* **Exercise objective**: Please return each entry that follows exactly as given, but without pictures.

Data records
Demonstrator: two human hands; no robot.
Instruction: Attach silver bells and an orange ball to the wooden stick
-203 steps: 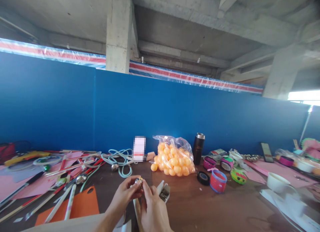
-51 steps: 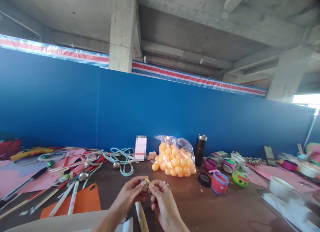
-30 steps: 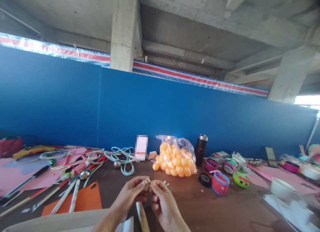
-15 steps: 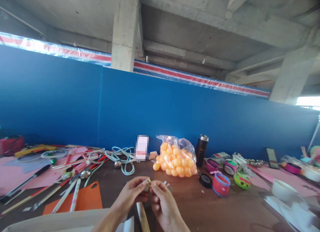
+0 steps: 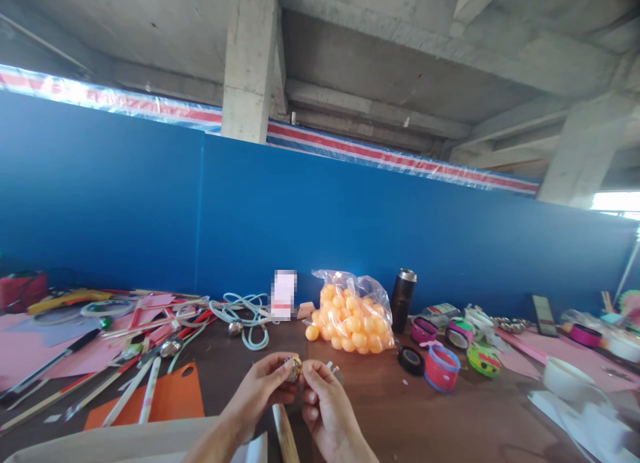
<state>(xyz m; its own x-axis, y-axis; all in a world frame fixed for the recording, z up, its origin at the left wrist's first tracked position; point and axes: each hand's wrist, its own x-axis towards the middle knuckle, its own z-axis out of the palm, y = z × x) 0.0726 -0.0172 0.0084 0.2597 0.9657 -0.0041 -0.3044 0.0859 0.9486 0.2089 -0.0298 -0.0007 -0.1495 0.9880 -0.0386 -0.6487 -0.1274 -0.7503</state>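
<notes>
My left hand [image 5: 265, 386] is closed, pinching a small shiny silver bell [image 5: 293, 370] between thumb and fingers. A yellowish bit shows at the bell's upper edge. Right beside it, my right hand [image 5: 325, 400] is closed in a pinch, its fingertips close against the bell's right side. What those fingertips hold is too small to make out. Beneath the hands lies a wooden stick [image 5: 286, 433], partly hidden. Past them, a clear plastic bag of orange balls [image 5: 353, 320] stands on the brown table [image 5: 425, 423], with one loose ball [image 5: 312, 333] at its left.
A black bottle [image 5: 403, 300] stands behind, near rolls of tape [image 5: 411, 361]. To the left lie an orange sheet [image 5: 170, 396], several sticks, pale blue tubing [image 5: 255, 343] and other silver bells [image 5: 171, 346]. A white container's rim [image 5: 150, 430] is at the front left. A blue partition [image 5: 350, 216] closes the back.
Almost nothing differs. Both hands stay together around the bell, with only a very slight shift of the view.
</notes>
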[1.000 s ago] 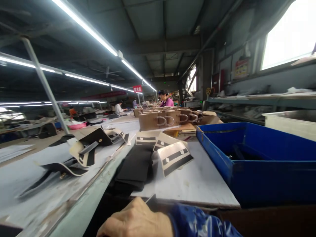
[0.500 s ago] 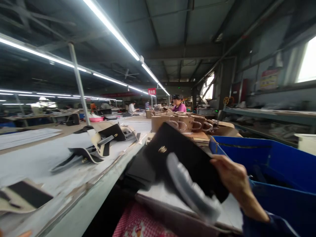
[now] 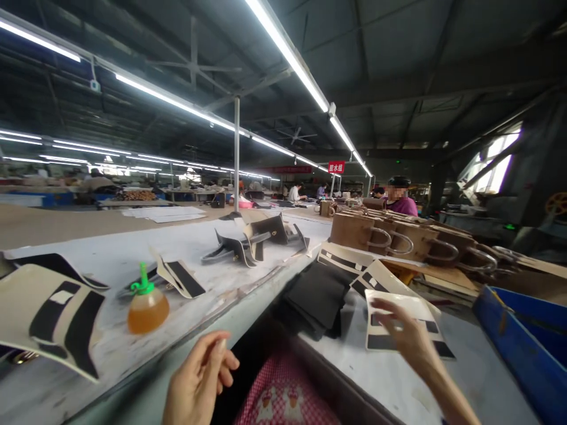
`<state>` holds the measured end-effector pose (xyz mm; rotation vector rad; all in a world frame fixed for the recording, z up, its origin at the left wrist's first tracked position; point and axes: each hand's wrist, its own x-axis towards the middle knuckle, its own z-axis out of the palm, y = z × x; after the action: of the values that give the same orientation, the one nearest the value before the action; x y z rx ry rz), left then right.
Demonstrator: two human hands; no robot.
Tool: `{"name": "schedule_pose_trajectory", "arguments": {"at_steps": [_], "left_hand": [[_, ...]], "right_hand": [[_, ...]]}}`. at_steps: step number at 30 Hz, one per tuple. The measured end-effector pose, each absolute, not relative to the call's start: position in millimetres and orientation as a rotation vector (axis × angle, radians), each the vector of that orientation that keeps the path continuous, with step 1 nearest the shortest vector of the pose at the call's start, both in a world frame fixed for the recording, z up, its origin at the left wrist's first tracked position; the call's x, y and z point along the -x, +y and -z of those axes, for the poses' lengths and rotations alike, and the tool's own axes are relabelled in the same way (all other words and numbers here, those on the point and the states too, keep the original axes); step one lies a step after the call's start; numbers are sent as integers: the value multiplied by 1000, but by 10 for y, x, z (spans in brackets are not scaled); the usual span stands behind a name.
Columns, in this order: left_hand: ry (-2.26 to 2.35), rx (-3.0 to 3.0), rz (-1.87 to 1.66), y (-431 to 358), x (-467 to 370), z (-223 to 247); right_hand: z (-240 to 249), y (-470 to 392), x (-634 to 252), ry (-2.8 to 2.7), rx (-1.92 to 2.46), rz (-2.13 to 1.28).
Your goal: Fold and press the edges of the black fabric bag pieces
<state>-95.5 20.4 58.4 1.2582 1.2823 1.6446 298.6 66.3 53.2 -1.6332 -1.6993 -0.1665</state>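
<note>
My right hand (image 3: 405,330), fingers spread, is over a cream panel with black strips (image 3: 401,304) lying on the side surface; whether the fingertips touch it I cannot tell. My left hand (image 3: 201,375) hovers in front of the bench edge with loosely curled fingers and nothing visible in them. To its left on the bench stands a squeeze bottle of amber liquid (image 3: 148,310) with a green nozzle. A curved cream-and-black bag piece (image 3: 53,313) lies farther left. Black sheets (image 3: 316,298) are stacked left of the panel under my right hand.
More bag pieces (image 3: 257,236) lie along the white-covered bench (image 3: 177,236). Brown bags with looped handles (image 3: 398,236) stand in rows at the back right. A blue bin (image 3: 522,336) borders the right side. A person in purple (image 3: 401,203) sits beyond the bags.
The black panel with a gold clasp is out of my right hand, and a cream-side-up panel lies under it. My left hand has come into view. The camera has turned left.
</note>
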Motion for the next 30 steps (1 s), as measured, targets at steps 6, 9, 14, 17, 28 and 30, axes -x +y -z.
{"name": "schedule_pose_trajectory", "arguments": {"at_steps": [6,9,14,17,28,30], "left_hand": [[1194,-1351,-1431,357,984,-333],[1175,-1372,-1382,422,974,-250],[1162,-1431,-1375,465,782,-215],[1174,-1525,-1352,594,692,-291],[1078,-1825,-1007,788,27,-101],[1131,-1853,-1024,800,21,-64]], "right_hand": [[12,1393,-2499,-2006,1762,37],[92,1550,-2499,-2034,1787,58],[-48,1477,-2753,-1975,1725,131],[-163,1423,-2846,-1912,1666,197],[-15,1485,-2256,-2007,1415,257],[-84,1469,-2247,-1962,1362,318]]}}
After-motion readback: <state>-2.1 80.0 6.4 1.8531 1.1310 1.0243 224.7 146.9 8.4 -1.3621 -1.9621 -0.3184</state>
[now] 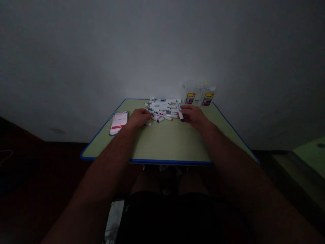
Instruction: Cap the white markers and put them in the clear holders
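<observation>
Two bare hands reach across the table (172, 145) from my side, with a loose pile of markers (159, 106) lying between them, toward the wall. My right hand (194, 115) is closed on one white marker (179, 111), pinched in the fingertips at the pile's right edge; I see it tilted, dark end toward me. My left hand (139, 118) sits at the pile's left edge, fingers curled in toward the nearest markers; I cannot tell from here whether it grips one. Just below its fingertips, a short white piece (148, 124) lies on the tabletop. Further left, near that wrist, I have a phone (118, 123) with its screen lit. Beyond my right hand, two clear containers with yellow-and-dark labels, one on the left (190, 98) and one on the right (207, 99), stand against the wall.
</observation>
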`<state>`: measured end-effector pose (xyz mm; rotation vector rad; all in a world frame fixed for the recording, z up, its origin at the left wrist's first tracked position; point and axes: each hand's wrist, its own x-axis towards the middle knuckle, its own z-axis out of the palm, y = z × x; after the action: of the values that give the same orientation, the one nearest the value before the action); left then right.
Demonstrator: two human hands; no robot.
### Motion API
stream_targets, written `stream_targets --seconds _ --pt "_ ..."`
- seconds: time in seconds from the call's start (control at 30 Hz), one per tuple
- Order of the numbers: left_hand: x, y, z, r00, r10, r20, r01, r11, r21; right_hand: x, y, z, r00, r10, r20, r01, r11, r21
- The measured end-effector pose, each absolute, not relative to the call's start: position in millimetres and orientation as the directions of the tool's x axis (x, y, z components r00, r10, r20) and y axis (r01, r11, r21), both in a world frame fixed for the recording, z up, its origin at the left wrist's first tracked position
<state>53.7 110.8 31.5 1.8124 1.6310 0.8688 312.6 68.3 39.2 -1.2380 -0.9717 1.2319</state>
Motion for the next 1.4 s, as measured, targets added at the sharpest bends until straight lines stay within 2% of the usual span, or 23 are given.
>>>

* **Response box**:
Demonstrator: two human hands; no robot.
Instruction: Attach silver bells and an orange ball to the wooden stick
-203 steps: 
-51 steps: 
-30 steps: 
-15 steps: 
+0 steps: 
<state>(xyz m; its own x-axis, y-axis; all in a world frame fixed for the recording, z up, its origin at the left wrist's first tracked position; point and axes: each hand's wrist, its own x-axis towards the middle knuckle, its own z-axis out of the palm, y = z × x) 0.0726 -0.0172 0.0084 0.2597 0.9657 -0.0041 -0.3044 0.0859 0.9486 0.2089 -0.0298 -0.0007 -0.1495 0.9880 -0.0386 -0.6487 -0.1274 -0.7503</state>
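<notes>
My left hand [image 5: 265, 386] is closed, pinching a small shiny silver bell [image 5: 293, 370] between thumb and fingers. A yellowish bit shows at the bell's upper edge. Right beside it, my right hand [image 5: 325, 400] is closed in a pinch, its fingertips close against the bell's right side. What those fingertips hold is too small to make out. Beneath the hands lies a wooden stick [image 5: 286, 433], partly hidden. Past them, a clear plastic bag of orange balls [image 5: 353, 320] stands on the brown table [image 5: 425, 423], with one loose ball [image 5: 312, 333] at its left.
A black bottle [image 5: 403, 300] stands behind, near rolls of tape [image 5: 411, 361]. To the left lie an orange sheet [image 5: 170, 396], several sticks, pale blue tubing [image 5: 255, 343] and other silver bells [image 5: 171, 346]. A white container's rim [image 5: 150, 430] is at the front left. A blue partition [image 5: 350, 216] closes the back.
Almost nothing differs. Both hands stay together around the bell, with only a very slight shift of the view.
</notes>
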[1.000 s ago] 
[0.500 s ago] 
[now] 
`<state>` holds the measured end-effector pose (xyz mm; rotation vector rad; all in a world frame fixed for the recording, z up, its origin at the left wrist's first tracked position; point and axes: each hand's wrist, its own x-axis towards the middle knuckle, its own z-axis out of the palm, y = z × x; after the action: of the values that give the same orientation, the one nearest the value before the action; x y z rx ry rz), left then right.
Demonstrator: two human hands; no robot.
Tool: `{"name": "schedule_pose_trajectory", "arguments": {"at_steps": [_], "left_hand": [[_, ...]], "right_hand": [[_, ...]]}}`. at_steps: step number at 30 Hz, one per tuple. The measured end-effector pose, each absolute, not relative to the call's start: position in millimetres and orientation as a rotation vector (axis × angle, radians), each the vector of that orientation that keeps the path continuous, with step 1 nearest the shortest vector of the pose at the call's start, both in a world frame fixed for the recording, z up, its origin at the left wrist's first tracked position; the call's x, y and z point along the -x, +y and -z of those axes, for the poses' lengths and rotations alike, and the tool's own axes are relabelled in the same way (all other words and numbers here, those on the point and the states too, keep the original axes); step one lies a step after the call's start; numbers are sent as integers: the value multiplied by 1000, but by 10 for y, x, z (spans in brackets are not scaled); the usual span stands behind a name.
Columns, in this order: left_hand: ry (-2.26 to 2.35), rx (-3.0 to 3.0), rz (-1.87 to 1.66), y (-431 to 358), x (-467 to 370), z (-223 to 247); right_hand: z (-240 to 249), y (-470 to 392), x (-634 to 252), ry (-2.8 to 2.7), rx (-1.92 to 2.46), rz (-2.13 to 1.28).
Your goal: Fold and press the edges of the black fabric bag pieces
<state>-95.5 20.4 58.4 1.2582 1.2823 1.6446 298.6 66.3 53.2 -1.6332 -1.6993 -0.1665</state>
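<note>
My right hand (image 3: 405,330), fingers spread, is over a cream panel with black strips (image 3: 401,304) lying on the side surface; whether the fingertips touch it I cannot tell. My left hand (image 3: 201,375) hovers in front of the bench edge with loosely curled fingers and nothing visible in them. To its left on the bench stands a squeeze bottle of amber liquid (image 3: 148,310) with a green nozzle. A curved cream-and-black bag piece (image 3: 53,313) lies farther left. Black sheets (image 3: 316,298) are stacked left of the panel under my right hand.
More bag pieces (image 3: 257,236) lie along the white-covered bench (image 3: 177,236). Brown bags with looped handles (image 3: 398,236) stand in rows at the back right. A blue bin (image 3: 522,336) borders the right side. A person in purple (image 3: 401,203) sits beyond the bags.
The black panel with a gold clasp is out of my right hand, and a cream-side-up panel lies under it. My left hand has come into view. The camera has turned left.
</note>
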Motion for the next 30 steps (1 s), as measured, targets at steps 6, 9, 14, 17, 28 and 30, axes -x +y -z.
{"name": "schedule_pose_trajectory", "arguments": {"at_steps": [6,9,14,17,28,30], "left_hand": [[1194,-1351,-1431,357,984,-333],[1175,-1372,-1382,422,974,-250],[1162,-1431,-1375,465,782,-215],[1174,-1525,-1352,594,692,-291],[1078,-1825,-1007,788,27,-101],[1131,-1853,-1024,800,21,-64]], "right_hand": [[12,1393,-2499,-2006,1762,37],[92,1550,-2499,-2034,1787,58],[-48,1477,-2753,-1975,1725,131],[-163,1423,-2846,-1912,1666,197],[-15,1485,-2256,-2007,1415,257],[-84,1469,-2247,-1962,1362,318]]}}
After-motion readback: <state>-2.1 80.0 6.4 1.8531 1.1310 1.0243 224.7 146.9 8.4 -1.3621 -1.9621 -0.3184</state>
[now] 
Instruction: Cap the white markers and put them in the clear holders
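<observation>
Two bare hands reach across the table (172, 145) from my side, with a loose pile of markers (159, 106) lying between them, toward the wall. My right hand (194, 115) is closed on one white marker (179, 111), pinched in the fingertips at the pile's right edge; I see it tilted, dark end toward me. My left hand (139, 118) sits at the pile's left edge, fingers curled in toward the nearest markers; I cannot tell from here whether it grips one. Just below its fingertips, a short white piece (148, 124) lies on the tabletop. Further left, near that wrist, I have a phone (118, 123) with its screen lit. Beyond my right hand, two clear containers with yellow-and-dark labels, one on the left (190, 98) and one on the right (207, 99), stand against the wall.
</observation>
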`<state>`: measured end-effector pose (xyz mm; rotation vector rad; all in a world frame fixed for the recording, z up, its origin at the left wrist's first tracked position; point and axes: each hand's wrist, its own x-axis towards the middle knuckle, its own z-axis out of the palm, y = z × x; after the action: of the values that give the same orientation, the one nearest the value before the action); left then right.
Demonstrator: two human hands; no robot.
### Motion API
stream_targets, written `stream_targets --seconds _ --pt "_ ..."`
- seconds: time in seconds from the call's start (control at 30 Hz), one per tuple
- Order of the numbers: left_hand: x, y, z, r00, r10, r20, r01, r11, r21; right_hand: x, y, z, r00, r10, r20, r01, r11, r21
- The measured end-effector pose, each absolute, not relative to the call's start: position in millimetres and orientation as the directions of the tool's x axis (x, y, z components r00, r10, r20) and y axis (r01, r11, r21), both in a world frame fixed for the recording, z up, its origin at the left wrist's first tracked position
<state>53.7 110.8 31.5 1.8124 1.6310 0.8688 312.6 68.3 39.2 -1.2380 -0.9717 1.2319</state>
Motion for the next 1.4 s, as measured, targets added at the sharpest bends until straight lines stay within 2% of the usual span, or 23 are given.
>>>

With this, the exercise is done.